No account? Create an account

May 31st, 2009

23rd Century Phones

The modern phone resembles it's 21st century ancestor physically but far exceeds it in raw power and capabilities. The modem phone has replaced the outmoded format of home phone, office phone and mobile phone with a single compact portable device capable of maintaining multiple numbers, serving as a network hub for a computer system, interfacing with standard desk configurations and doing duty ad the primary means of communication and entertainment. Most communications service providers allow phones to seamlessly link up with and switch between networks with no restrictions (some polities charge a minimal fee so check your infolinks before travelling).

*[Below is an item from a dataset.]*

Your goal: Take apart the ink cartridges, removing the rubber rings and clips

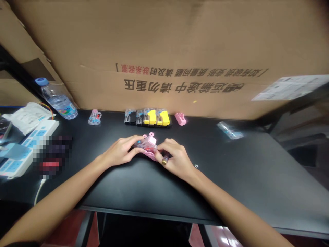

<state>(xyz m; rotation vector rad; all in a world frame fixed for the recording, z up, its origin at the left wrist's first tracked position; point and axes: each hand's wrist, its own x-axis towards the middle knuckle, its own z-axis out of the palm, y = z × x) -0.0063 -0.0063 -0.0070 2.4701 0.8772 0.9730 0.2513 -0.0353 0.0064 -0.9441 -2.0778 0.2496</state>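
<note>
My left hand (124, 151) is closed, pinching a small pink-and-clear plastic toy (148, 144) from its left side, just above the table. Red and blue details show through the toy's clear shell, and small pink rings stand out at its top. My right hand (177, 157) is closed at the toy's right side, its fingertips against it. A short dark cylinder with a gold-coloured end (166, 158) is held in the curled fingers of that hand; its other end is hidden, and I cannot tell what it is. Near the right wrist lies a tiny white C-shaped piece (196, 166).
Along the back stand a clear-and-pink piece (95, 117), a row of black and yellow plastic toys (150, 117) and a pink part (180, 118). A clear packet (230, 130) lies right. A water bottle (60, 101) and power strip (31, 147) are left. Cardboard (164, 41) walls the back.
</note>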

Phones come complete with a tiny computer (Complexity 5, 1 PB storage) with a weak dedicated AI secretary (Complexity 5) which handles answering services, conferencing and data mining and can produce a simulacrum if needed, lowlight capable video and still picture capture and holo-projection capability, smarthome integration, mail, text, audio recording, streaming media player, micro-blogging, mapping, library access, service locator, biomonitoring, calendering, video and audio conferencing services, newsfeeder, data terminal, data storage, clock, digital toolbox and diagnostic display, document and permit storage, light source, mirror, personal and business transactor, digital keyring, word processing, translator, game player, bookreader, magazine reader, movie player, digital radio receiver, walkie-talkie, Sparkr© display, dosimeter, pressure sensor, atmosphere sensor, weather tracking, voice control, secure data encryption, sonic screen, programmable chameleon surface and customizable interface, cable jack and wireless datalink, cosmetic filter, virtual tutor, memory augmentation, gecko adhesive backing, chipslot for adding functionality, and biometric locks and sensors. A typical phone has everything needed to create a phone network provided two or more phones are available with each phone providing a "cell" in the ad hoc network capable of providing coverage up to a twenty mile radius per phone added to the network. The typical 23rd century cellphone contains more power than a 21st century cellular network and data center combined. 23rd century street vendors, urban gangs, smugglers can create ad hoc communications networks in minutes using off the shelf hardware.